What began as a humble post by a journalist online is sparking a quiet movement in Tehran.  

"My Stealthy Freedom," a Facebook page created by an Iranian journalist and activist, is being amplified by the public support of Iranians who are taking part in its powerful message: shed the compulsory hijab in a country where it is illegal to do so. 

At first, Masih Alinejad's page was a place for her own advocacy. A journalist and activist for religious freedom and women's rights, she left Iran in 2009 to pursue an education in the UK. Her first post on the topic of hijab was two self portraits, a photo where her head is covered and another where it is not, captioned, "“Hijab is being forced on women not only by the Morality Police, but also out of consideration for family, through wanting to keep a job and because of fear of judgment from others." 

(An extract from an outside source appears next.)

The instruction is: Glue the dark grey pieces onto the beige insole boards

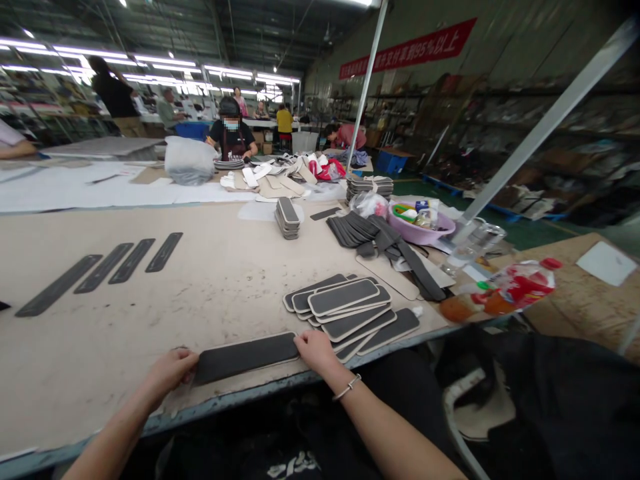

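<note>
A long dark grey strip with a pale backing edge (247, 358) lies near the table's front edge, between my hands. My left hand (176, 368) pinches its left end, and my right hand (314, 350), with a bracelet at the wrist, pinches its right end. Just beyond my right hand is a loose pile of dark panels with pale borders (345, 297). Four separate dark strips (131, 261) lie in a slanted row at the left of the table; "several" describes the panels in the pile.
A small stack of panels (287, 219) stands mid-table. Farther right are dark pieces (353, 230), a pink basin (423, 230) and a red-labelled bottle (525, 287). A metal pole (545, 127) slants at the right. Across the table sits a person (231, 137).
</note>
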Demonstrator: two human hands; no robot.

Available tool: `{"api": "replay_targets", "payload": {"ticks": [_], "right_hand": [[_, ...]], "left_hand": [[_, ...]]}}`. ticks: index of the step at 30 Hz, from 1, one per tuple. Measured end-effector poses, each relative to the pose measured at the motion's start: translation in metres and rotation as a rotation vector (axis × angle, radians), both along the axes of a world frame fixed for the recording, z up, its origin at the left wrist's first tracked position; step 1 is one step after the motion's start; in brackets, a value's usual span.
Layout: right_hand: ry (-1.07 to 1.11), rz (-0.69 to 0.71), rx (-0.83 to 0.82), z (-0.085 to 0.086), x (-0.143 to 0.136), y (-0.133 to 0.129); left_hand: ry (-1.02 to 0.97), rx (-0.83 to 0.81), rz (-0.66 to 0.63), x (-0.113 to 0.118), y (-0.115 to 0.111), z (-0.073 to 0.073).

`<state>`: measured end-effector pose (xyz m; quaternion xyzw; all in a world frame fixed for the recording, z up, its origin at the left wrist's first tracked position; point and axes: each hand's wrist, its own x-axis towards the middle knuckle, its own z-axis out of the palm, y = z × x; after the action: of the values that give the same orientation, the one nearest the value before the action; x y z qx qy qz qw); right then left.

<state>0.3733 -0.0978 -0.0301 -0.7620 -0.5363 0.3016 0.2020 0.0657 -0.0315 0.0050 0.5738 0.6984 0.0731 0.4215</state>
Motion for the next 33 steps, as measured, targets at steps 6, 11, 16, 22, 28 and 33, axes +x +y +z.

She was soon inundated by friends sending her photos with their heads bared.

Now women in Iran, Tehran in particular, are taking the campaign further by videotaping and photographing themselves in public spaces with their heads uncovered. They then send the videos and photos to Alinejad with their own messages of the experience, and she posts them to her page.

“Every individual story makes me really happy,” Alinejad said in a video on Vox of her page, which now has more than 825,000 likes and hundreds of posts. The women "just want to feel the wind through their hair.”

Alinejad also describes in the video how women who wear hijab still send messages of support: "I believe in hijab, but hate enforced Hijab!" one post says.

The law making hijab compulsory was passed in 1983, a few years after the Islamic revolution. It is illegal for any female over the age of 7 to be out in public without the hijab, a type of Islamic veil that covers the head and neck. According to the Iranian government, 3.6 million women were disciplined in 2014 for "crimes against public prudency and morality," which can commonly refer to dress code violations, according to Vox. 

Push-back from the theocratic government has been swift and fierce. According to Alinejad, in an interview with The Independent, she has been the victim of a smear campaign by the Iranian propaganda machine, which spread a rumor that she had been the victim of a rape that her son witnessed.

This type of messaging has been pervasive. Iranian newspapers have quoted officials saying that women who have shed the hijab are victims of assault and rape, but that their actions warrant such a response from men. 

“One Conservative analyst went on a website to suggest that if a women does not wear the hijab then if a men has sex with her against her will she cannot call it rape,” Alinejad said in the same interview with The Independent.

She went on to point out that the public Facebook posts by Iranian people, women in particular, both counteract the Iranian propaganda machine as well as critically undermine the Morality Police's ability to use fear as a tactic to enforce laws. 

“Iran is for all Iranians. Iran is me and my mother. My mother wants to wear a scarf. I don’t want to wear a scarf," Alinejad said in the video. "Iran should be for both of us."